WORK INSTRUCTION – Copy exactly the lines of the data below, beginning with the line with "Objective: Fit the" and ending with the line with "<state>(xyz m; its". Pictures are to be omitted.

SUPPLIED DATA –

____

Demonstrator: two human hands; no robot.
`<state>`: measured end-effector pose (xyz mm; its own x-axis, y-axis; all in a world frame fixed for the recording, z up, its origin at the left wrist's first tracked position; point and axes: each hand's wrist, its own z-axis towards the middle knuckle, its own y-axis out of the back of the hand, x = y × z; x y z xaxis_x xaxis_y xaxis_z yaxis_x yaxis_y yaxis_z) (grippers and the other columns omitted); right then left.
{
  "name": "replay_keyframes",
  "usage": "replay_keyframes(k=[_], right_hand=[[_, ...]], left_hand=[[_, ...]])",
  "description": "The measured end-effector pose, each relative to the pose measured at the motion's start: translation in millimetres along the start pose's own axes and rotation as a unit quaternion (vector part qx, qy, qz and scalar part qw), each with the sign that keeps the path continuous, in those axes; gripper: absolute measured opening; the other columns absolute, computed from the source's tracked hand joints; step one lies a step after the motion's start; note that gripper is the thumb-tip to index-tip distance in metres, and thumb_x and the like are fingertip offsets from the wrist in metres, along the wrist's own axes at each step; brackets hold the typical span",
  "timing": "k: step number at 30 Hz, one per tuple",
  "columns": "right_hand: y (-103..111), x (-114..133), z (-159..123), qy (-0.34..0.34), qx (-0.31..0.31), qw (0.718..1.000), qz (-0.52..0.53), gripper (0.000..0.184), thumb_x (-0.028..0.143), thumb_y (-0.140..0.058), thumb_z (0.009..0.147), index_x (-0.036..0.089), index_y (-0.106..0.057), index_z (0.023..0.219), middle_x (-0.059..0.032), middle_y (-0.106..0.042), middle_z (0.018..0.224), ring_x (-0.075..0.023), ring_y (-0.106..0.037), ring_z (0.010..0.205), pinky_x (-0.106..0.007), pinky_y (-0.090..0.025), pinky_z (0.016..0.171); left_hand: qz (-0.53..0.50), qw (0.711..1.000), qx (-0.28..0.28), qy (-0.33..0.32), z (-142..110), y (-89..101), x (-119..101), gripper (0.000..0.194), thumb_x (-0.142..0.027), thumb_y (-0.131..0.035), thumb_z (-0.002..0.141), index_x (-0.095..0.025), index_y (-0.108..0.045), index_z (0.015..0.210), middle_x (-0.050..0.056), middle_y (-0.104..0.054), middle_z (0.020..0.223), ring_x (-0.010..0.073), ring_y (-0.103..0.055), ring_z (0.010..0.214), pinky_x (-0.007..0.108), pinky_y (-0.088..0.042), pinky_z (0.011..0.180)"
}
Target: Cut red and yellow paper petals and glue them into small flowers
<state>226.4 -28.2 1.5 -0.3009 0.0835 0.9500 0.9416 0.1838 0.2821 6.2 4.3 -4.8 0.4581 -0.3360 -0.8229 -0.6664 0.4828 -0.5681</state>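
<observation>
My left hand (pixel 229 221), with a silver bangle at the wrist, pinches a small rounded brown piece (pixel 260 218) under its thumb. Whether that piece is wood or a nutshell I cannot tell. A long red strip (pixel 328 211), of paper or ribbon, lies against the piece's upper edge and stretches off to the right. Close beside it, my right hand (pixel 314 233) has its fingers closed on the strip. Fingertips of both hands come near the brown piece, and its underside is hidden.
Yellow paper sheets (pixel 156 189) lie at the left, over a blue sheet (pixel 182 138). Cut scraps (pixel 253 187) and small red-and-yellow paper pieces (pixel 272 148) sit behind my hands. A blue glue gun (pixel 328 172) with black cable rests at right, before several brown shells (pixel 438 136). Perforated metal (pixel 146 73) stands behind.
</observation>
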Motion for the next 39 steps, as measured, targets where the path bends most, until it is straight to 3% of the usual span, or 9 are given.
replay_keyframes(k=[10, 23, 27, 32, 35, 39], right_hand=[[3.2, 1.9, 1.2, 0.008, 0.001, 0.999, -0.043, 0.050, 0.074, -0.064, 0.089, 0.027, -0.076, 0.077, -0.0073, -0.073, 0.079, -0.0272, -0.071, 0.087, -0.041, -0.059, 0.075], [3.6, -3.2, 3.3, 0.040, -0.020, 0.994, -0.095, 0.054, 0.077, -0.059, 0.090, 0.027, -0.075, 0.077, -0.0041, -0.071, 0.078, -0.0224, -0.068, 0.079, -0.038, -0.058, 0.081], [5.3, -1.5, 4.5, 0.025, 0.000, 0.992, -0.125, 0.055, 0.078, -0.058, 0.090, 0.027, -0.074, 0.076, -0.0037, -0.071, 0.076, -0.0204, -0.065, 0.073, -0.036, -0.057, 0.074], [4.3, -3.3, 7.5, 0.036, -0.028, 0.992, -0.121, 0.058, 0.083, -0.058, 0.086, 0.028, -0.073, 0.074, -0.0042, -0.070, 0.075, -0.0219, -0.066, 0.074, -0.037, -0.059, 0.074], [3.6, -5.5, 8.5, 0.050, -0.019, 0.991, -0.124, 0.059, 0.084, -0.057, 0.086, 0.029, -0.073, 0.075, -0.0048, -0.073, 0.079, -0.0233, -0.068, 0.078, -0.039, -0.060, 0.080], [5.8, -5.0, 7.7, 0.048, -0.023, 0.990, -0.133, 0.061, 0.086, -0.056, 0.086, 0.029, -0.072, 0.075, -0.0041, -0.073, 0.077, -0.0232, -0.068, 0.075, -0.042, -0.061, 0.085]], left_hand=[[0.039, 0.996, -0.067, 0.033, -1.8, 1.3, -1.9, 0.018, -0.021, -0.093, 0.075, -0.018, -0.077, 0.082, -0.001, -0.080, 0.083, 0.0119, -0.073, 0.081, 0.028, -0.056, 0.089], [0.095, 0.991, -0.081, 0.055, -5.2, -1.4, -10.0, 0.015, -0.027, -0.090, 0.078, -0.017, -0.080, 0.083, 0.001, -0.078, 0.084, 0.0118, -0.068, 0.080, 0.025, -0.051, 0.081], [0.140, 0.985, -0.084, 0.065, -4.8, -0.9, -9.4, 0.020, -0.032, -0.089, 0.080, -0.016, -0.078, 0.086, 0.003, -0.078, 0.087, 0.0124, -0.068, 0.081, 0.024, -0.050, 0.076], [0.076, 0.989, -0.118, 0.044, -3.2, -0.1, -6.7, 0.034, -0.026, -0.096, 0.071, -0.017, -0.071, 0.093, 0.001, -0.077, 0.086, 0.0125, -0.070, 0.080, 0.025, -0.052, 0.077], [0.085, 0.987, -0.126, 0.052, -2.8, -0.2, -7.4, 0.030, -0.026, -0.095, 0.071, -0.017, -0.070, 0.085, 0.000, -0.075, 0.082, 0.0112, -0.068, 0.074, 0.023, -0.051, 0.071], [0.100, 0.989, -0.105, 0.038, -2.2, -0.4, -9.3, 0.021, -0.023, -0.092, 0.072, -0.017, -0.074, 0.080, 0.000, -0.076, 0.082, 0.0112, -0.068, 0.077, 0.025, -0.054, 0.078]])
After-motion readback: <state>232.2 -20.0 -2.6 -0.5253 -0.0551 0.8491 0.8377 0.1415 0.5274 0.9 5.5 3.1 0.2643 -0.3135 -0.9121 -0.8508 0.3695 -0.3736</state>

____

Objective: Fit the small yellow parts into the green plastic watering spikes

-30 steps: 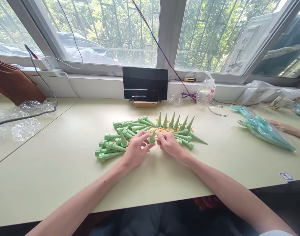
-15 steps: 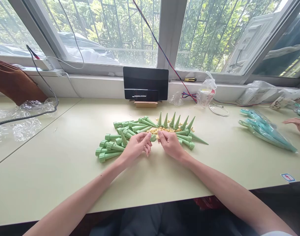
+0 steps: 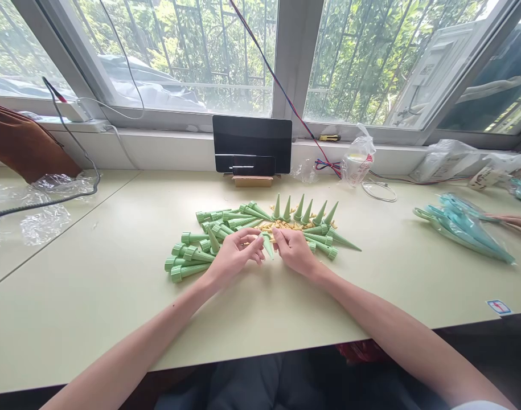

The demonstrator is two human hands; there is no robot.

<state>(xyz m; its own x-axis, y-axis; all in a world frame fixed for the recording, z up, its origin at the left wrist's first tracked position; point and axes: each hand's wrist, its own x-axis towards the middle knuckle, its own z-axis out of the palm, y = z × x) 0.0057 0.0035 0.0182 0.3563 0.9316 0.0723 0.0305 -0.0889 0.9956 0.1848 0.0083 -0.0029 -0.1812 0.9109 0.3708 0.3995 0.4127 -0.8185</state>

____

RESPONSE BOX –
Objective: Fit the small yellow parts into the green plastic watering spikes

-30 steps: 
-15 steps: 
+0 steps: 

The demonstrator is two human hands; there is no robot.

<state>(xyz m; its own x-axis, y-axis; all in a world frame fixed for the recording, z up, its origin at the left wrist's first tracked position; point and axes: each hand's wrist, its own x-axis towards the middle knuckle, its own z-axis out of the palm, y = z × x) 0.0057 0.0035 0.0182 0.3563 0.9316 0.0723 0.0305 -0.0889 0.9956 0.1848 0.0083 -0.0029 -0.1812 0.9109 0.3708 0.3995 0.4127 -0.8185</state>

The exercise is complete as it stands.